§ Work task: Pick every line out of the entries below that holds the string "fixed", and report them.

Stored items

··········

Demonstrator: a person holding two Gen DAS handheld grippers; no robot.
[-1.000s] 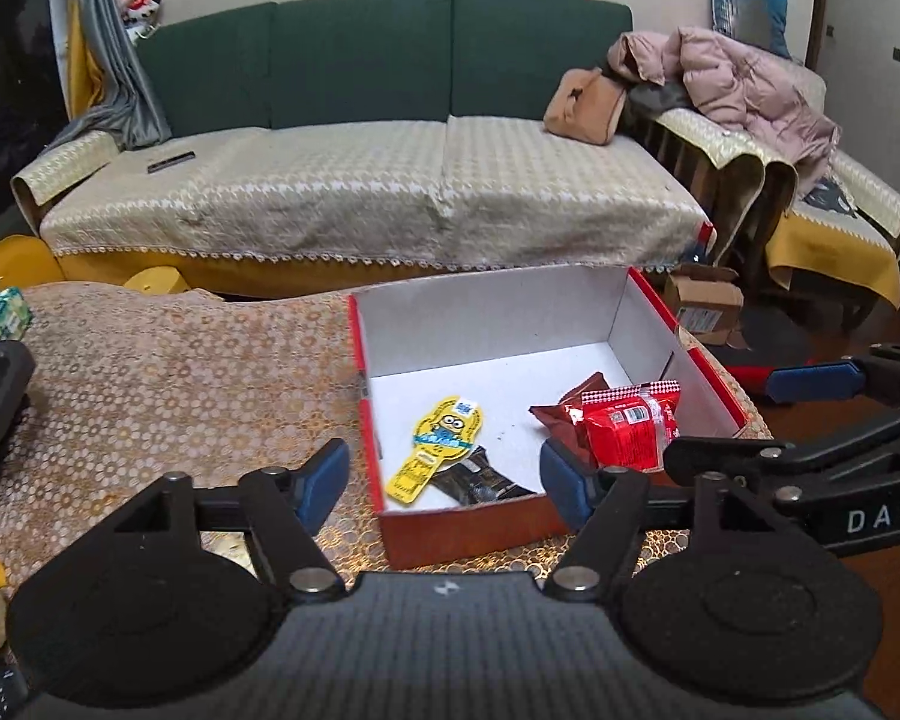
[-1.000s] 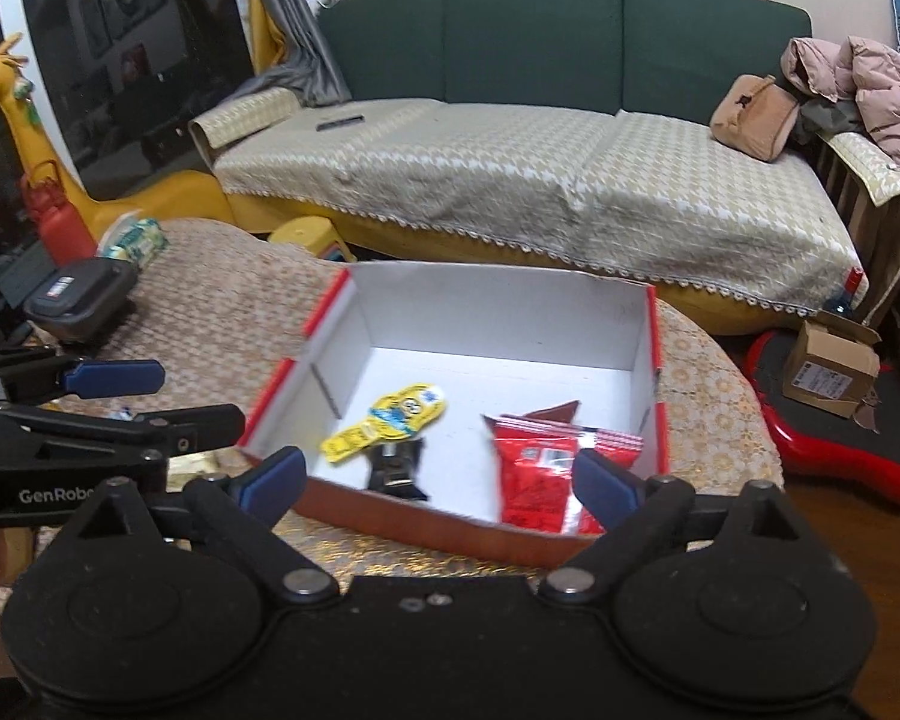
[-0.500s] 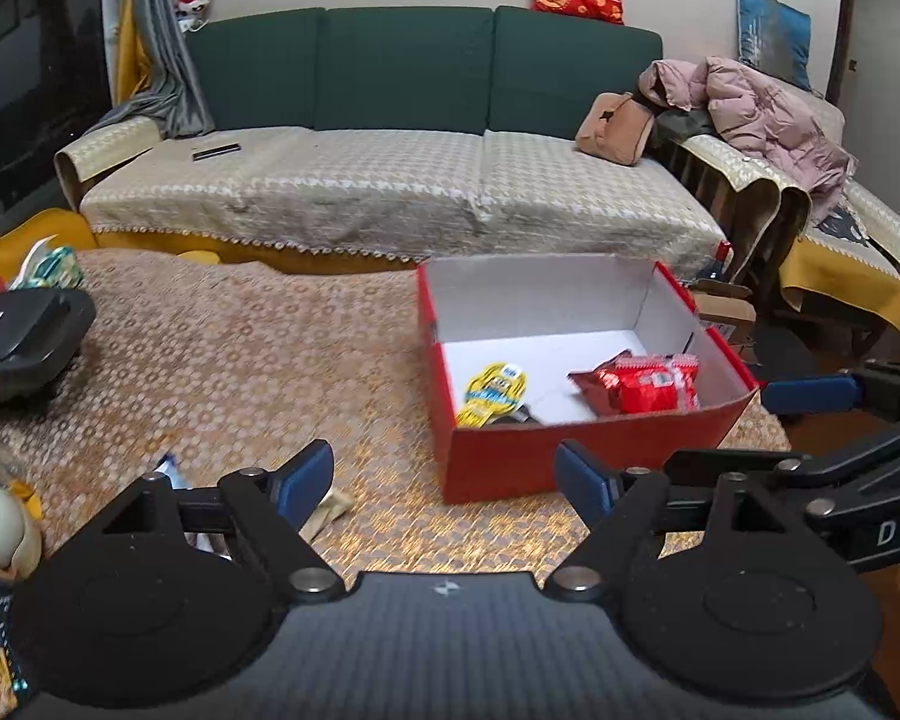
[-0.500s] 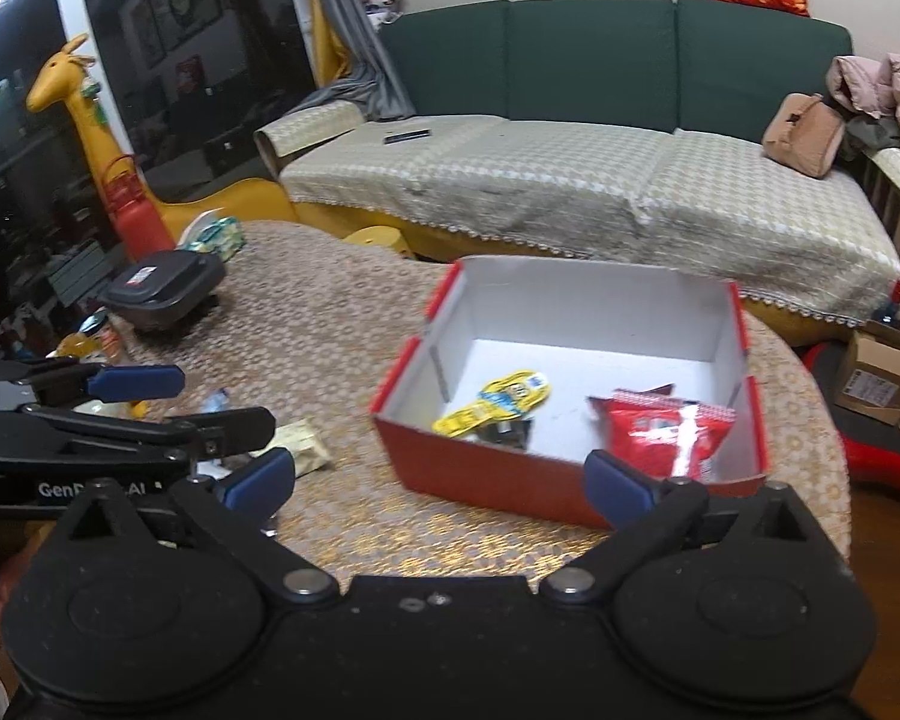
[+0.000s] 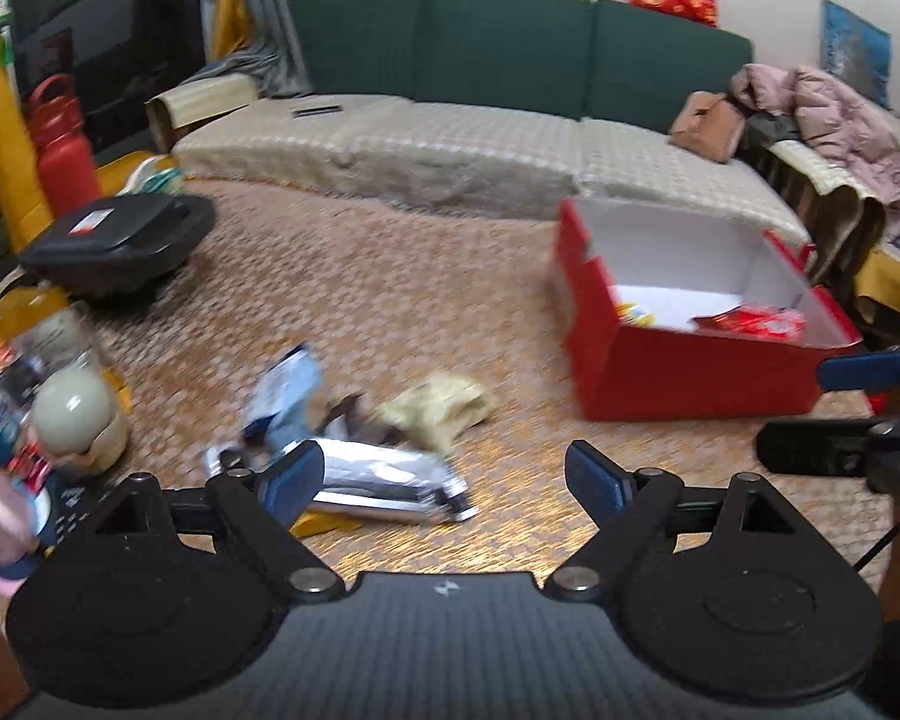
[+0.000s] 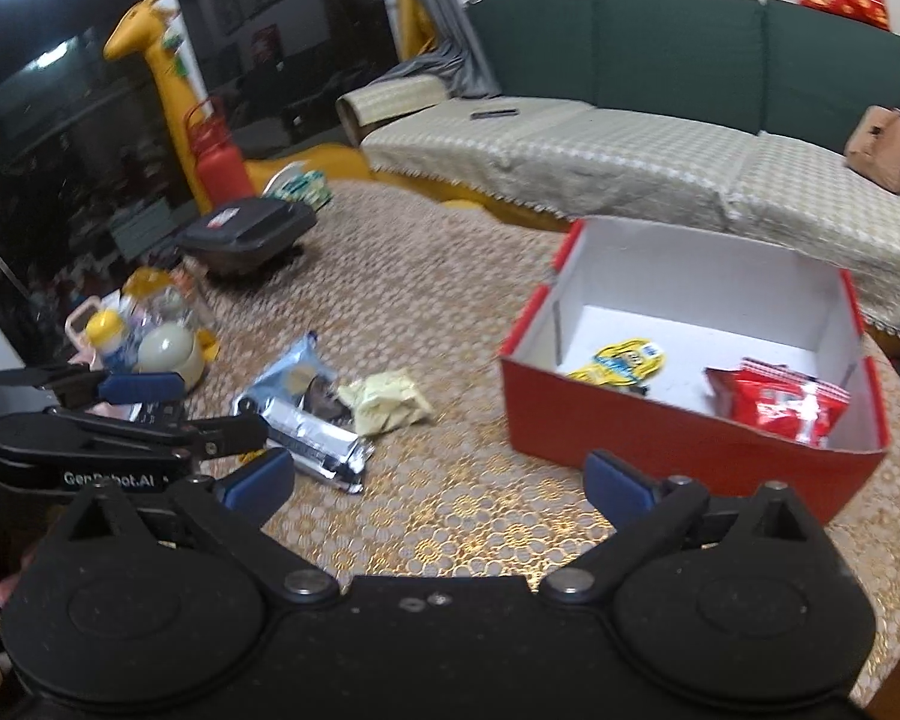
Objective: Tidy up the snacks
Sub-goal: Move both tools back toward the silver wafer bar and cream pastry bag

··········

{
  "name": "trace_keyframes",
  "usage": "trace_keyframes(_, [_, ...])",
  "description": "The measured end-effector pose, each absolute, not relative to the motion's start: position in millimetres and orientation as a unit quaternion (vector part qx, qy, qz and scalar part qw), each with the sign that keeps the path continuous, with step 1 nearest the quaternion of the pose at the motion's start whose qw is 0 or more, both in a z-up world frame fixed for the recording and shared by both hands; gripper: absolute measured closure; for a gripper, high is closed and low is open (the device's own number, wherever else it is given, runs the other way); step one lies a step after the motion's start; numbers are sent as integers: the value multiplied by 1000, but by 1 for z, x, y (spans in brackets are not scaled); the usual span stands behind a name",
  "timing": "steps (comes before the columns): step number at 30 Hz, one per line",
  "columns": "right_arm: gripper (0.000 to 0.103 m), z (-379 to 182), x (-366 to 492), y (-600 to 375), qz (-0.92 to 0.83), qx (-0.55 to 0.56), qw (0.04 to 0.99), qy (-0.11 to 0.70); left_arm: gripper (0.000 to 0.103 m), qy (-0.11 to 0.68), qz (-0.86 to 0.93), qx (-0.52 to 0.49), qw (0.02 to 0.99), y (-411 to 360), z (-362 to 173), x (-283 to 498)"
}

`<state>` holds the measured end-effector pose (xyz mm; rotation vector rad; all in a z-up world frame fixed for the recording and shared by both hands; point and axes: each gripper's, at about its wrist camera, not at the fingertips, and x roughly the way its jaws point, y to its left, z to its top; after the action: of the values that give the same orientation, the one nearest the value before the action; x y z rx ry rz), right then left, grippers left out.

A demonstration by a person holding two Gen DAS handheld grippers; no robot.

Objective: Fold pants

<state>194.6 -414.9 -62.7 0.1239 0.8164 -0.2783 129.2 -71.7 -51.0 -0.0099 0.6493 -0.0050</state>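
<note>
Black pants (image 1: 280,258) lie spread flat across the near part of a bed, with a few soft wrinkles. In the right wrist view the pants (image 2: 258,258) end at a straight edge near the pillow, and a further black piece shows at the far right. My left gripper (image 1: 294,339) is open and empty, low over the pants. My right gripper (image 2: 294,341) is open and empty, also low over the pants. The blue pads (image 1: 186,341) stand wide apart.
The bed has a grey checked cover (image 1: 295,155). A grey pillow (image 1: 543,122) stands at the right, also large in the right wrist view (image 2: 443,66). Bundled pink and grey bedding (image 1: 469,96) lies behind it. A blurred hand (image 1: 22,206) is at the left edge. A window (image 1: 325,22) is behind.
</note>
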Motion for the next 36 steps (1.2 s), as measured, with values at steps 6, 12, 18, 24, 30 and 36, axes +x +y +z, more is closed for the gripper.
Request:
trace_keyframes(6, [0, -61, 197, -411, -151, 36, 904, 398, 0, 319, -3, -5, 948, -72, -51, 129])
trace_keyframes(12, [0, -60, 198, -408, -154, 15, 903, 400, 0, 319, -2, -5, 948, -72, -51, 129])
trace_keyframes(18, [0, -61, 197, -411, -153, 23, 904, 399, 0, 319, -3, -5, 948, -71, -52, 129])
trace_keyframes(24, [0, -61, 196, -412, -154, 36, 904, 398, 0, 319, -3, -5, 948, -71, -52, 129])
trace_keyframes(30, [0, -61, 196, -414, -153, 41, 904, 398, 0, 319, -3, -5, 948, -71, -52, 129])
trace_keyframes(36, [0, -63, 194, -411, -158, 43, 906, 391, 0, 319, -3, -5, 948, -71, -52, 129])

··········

§ Task output:
  "description": "The measured end-effector pose, each absolute, not relative to the motion's start: position in millimetres and orientation as a unit quaternion (vector part qx, qy, qz and scalar part qw), each with the sign that keeps the path continuous, with step 1 nearest the quaternion of the pose at the motion's start whose qw is 0 or more, both in a z-up world frame fixed for the recording and shared by both hands; gripper: absolute measured closure; for a gripper, high is closed and low is open (the device's own number, wherever else it is given, runs the other way); step one lies a step after the motion's start; numbers are sent as integers: the value multiplied by 1000, but by 1 for z, x, y (spans in brackets are not scaled); the usual span stands behind a name",
`<state>` holds the measured end-effector pose (xyz mm; rotation vector rad; all in a z-up world frame fixed for the recording and shared by both hands; point and axes: each gripper's, at about its wrist camera, not at the fingertips, and x roughly the way its jaws point, y to its left, z to its top; after the action: of the values that give the same orientation, the one nearest the value before the action; x y z rx ry rz), right then left, grippers left out.

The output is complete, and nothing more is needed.